This fellow decided to get a clown's nose and a pair of oversized shoes. Then he painted his face and pulled on a wig. When he went to work dressed like that the next day, some of the children were scared, some were captivated, and some even showed hints of a smile for the first time in ages.

But others couldn't stop wailing. They were consumed by agony. What could he do for them? The next day the clown brought along some popcorn. When he came to the side of a crying child, he took a kernel of popcorn, placed it against the child's cheek, and soaked up the cascading tears with its fluff. Then he popped that kernel into his mouth and ate it.

It was a stroke of genius. The only time some of those children stopped crying was the moment they knew somebody else cared enough to swallow their tears.

Advent brings us to a place like that. It takes us, at the end of our journey, to the "sanctuary" of God for a time of praise. "Sanctuary" is refuge, fortress, safe house, security, arms of love, a place where someone cares enough to swallow our tears and protect us from the worst that could harm us.

Madeleine L'Engle paints a picture of such a sanctuary in one of her children's books. She tells of a young couple on a desert journey through wilderness in a rough caravan. They're on their way to Egypt. Someone is after them; someone wants to kill their little boy.

The journey is a rugged one. The desert is alive with ferocious beasts. All eyes cast about uneasily as darkness settles. There'll be little sleep in the camp tonight. They build a great fire to drive back the shadows and keep away the world that belongs to monsters with glowing eyes. Suddenly they start in terror; a great lion appears at the bonfire. The mother reaches for her child, desperately trying to draw him to safety.

But the child stands and laughs. He opens his arms wide to the lion. The lion lifts his front paws and hops around on his hind legs. He's dancing! Then, from the desert, come running several little mice, two donkeys, a snake, and a couple of clumsy ostriches. Three great eagles swoop in from the purple skies and from the other side of the camp a unicorn emerges, a pelican, and even two dragons.

They all bow before the child and then dance together, round and round him. He stands at the center of their great circle, laughing in delight. It's a dance in the desert, as L'Engle calls it. In essence, it's the sum and substance of our worship here on earth, pilgrims passing through the wilderness of ghastly beasties and mournful hurts.

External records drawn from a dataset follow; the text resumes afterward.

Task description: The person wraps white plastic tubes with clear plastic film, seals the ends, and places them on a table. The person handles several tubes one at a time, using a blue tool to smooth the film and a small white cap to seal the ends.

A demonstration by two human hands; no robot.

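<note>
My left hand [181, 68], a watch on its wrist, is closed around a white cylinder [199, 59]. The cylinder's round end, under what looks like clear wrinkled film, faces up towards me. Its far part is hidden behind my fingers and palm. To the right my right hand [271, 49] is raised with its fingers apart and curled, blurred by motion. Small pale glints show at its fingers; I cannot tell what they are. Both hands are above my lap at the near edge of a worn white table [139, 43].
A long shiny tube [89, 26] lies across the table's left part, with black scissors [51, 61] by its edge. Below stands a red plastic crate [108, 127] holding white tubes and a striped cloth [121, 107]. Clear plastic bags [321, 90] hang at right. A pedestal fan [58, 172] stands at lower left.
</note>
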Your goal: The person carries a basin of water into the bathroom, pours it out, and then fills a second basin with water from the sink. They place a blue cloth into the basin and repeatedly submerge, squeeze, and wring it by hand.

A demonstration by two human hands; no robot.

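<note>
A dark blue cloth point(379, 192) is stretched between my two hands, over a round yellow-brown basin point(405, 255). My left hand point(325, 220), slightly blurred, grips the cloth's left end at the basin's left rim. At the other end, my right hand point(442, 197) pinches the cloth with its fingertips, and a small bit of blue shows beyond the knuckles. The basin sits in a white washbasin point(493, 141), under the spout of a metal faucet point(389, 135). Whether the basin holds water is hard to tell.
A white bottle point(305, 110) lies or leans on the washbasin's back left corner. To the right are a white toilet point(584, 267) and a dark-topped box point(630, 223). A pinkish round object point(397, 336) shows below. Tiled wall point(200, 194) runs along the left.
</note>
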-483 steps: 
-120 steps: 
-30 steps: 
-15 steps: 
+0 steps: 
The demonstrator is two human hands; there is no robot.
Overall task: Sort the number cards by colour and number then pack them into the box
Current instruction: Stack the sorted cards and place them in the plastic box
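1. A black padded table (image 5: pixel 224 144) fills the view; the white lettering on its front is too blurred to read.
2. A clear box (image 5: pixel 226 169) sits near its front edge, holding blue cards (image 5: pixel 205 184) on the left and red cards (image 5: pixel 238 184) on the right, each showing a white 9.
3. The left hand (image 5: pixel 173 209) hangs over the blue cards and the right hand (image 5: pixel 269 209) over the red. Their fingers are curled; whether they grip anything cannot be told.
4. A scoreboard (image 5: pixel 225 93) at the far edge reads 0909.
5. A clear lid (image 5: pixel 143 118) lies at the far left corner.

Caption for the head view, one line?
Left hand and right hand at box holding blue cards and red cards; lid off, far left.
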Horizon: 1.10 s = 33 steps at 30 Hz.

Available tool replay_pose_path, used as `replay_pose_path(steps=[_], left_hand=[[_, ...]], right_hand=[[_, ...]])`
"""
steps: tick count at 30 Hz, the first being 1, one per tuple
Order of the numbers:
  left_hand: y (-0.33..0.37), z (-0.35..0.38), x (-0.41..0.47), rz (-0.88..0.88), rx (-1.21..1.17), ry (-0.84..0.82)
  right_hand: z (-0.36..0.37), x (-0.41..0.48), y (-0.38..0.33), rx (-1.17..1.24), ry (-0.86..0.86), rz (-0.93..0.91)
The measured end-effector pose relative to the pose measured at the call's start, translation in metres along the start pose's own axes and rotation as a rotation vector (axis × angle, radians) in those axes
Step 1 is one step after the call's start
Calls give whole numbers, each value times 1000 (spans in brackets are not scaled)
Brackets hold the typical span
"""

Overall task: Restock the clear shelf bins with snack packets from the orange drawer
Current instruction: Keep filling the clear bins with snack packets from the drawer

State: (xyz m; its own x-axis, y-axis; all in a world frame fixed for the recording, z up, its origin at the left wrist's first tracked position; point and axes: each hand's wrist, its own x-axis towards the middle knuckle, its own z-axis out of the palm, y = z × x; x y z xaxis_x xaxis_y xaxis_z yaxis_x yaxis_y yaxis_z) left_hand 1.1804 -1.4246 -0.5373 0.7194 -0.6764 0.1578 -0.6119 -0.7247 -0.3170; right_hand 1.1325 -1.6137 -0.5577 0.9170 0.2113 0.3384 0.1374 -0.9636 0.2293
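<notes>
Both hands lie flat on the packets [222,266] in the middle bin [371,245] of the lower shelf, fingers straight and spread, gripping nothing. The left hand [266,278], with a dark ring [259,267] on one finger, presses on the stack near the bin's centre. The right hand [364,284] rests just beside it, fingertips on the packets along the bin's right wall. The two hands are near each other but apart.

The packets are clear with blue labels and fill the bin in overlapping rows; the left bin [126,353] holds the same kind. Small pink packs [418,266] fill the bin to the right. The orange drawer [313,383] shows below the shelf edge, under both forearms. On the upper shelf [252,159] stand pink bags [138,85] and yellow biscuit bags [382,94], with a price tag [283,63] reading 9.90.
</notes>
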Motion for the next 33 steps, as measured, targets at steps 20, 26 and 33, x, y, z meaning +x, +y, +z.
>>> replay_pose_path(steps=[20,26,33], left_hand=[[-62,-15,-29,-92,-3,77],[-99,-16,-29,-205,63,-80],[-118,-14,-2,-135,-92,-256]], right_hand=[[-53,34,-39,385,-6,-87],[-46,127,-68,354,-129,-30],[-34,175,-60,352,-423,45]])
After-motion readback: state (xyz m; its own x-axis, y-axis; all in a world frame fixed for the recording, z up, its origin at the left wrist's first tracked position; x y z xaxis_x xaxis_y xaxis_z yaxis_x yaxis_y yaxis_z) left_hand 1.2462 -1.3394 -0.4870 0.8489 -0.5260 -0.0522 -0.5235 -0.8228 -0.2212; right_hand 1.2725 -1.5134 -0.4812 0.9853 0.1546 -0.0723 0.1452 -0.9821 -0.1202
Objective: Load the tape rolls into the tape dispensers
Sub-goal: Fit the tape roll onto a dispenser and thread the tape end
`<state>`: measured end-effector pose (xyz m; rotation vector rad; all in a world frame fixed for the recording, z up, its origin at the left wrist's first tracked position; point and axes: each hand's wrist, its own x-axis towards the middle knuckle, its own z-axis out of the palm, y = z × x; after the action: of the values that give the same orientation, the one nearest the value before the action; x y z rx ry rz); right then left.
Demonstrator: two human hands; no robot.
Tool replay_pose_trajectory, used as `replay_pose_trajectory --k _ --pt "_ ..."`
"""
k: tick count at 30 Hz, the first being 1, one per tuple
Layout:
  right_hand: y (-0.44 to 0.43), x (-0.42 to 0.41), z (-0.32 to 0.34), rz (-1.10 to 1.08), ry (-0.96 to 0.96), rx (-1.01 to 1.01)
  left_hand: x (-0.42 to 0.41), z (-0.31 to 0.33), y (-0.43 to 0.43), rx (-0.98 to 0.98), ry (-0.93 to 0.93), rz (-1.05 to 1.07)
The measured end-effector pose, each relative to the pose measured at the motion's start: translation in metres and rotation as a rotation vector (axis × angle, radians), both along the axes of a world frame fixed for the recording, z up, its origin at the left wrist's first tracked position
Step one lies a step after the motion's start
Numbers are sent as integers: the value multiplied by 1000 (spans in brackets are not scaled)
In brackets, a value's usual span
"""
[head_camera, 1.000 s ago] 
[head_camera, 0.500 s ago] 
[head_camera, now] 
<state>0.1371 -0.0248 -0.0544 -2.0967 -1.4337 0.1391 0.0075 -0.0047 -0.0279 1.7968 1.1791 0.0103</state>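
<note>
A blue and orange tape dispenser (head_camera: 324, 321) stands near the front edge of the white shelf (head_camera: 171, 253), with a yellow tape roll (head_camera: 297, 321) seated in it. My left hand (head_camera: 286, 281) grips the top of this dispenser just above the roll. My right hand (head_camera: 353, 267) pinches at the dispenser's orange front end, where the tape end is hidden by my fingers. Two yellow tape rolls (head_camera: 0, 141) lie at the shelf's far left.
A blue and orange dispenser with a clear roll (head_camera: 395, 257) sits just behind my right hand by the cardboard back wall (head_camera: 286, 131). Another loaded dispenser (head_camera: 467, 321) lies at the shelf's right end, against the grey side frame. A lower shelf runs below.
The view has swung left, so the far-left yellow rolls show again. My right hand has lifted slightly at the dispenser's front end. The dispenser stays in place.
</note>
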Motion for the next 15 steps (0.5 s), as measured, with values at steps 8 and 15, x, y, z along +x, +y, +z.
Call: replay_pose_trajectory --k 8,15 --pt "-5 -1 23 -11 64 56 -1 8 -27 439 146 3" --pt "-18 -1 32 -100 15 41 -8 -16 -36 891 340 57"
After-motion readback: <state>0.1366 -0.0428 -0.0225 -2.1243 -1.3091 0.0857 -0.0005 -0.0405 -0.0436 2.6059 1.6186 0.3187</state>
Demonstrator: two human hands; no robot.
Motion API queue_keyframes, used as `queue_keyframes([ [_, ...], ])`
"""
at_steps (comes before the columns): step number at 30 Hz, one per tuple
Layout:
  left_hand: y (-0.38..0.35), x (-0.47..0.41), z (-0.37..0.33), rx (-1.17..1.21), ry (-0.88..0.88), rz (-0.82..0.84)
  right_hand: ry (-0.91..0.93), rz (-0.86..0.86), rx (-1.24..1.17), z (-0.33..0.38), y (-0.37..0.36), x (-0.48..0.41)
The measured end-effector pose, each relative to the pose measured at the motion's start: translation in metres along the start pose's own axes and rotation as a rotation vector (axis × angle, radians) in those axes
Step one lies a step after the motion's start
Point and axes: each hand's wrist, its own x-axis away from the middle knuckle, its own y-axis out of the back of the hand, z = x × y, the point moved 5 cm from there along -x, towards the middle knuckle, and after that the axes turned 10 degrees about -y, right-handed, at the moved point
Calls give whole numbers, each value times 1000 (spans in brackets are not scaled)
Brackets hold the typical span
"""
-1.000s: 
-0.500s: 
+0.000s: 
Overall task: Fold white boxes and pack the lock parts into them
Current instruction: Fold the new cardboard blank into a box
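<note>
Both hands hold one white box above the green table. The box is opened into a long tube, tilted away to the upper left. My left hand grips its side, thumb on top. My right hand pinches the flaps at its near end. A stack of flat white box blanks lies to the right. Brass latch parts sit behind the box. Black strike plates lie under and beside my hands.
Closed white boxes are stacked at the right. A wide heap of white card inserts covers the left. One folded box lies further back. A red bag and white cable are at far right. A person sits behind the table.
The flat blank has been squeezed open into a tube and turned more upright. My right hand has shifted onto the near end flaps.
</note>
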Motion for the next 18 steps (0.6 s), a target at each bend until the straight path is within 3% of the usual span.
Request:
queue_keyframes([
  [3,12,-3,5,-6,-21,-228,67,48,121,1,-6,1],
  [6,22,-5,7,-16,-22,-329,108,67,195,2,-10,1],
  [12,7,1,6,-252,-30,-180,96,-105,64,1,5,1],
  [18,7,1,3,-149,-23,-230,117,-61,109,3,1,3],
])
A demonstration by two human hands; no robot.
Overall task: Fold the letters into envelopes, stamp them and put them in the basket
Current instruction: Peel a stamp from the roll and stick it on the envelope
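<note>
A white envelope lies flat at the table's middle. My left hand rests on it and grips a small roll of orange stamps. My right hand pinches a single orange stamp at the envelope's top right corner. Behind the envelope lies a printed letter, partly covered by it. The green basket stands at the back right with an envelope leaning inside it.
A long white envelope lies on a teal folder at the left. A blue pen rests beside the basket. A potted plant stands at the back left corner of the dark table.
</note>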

This is the third Sunday in Advent. Christmas seems close, but we are not there yet. We still spend time in the dark alongside those who wrestle with demons and shadows and beasties. Because of Advent confidence, we see the light and clap our hands in celebration of the child who comes to dance around our fires.

A young girl was watching a parade with her parents when the Scottish Bagpipe Band came by. As her dad explained how the pipes worked, pointing to the bags under the arms of the players, the girl put her hands over her ears and shouted above the shrill sound, "Maybe if they stop squeezing, the bags will stop screaming!"

Sometimes we avoid the biblical prophets because all we hear is their piercing jeremiads. Yet if we take the time to meet them in their historical context, the prophets bring us back to divine messages we desperately need. There is an inherent consistency of message and focus among all of these diverse religious ruminations and rantings. First of all, the prophetic sermons are invariably rooted in the web of relationships created by the Sinai Covenant. Israel belongs to Yahweh and her lifestyle must be shaped by the stipulations of that suzerain-vassal treaty. Obedience to Yahweh triggers the blessings of the Sinai Covenant, while disobedience is the first reason for Israel's experiences of its curses — drought, war, famine, enemy occupation, destruction of cities and fields, deportation, and so on. For this reason the prophetic writings are laced with moral diatribes that carry a strong emphasis on social ethics.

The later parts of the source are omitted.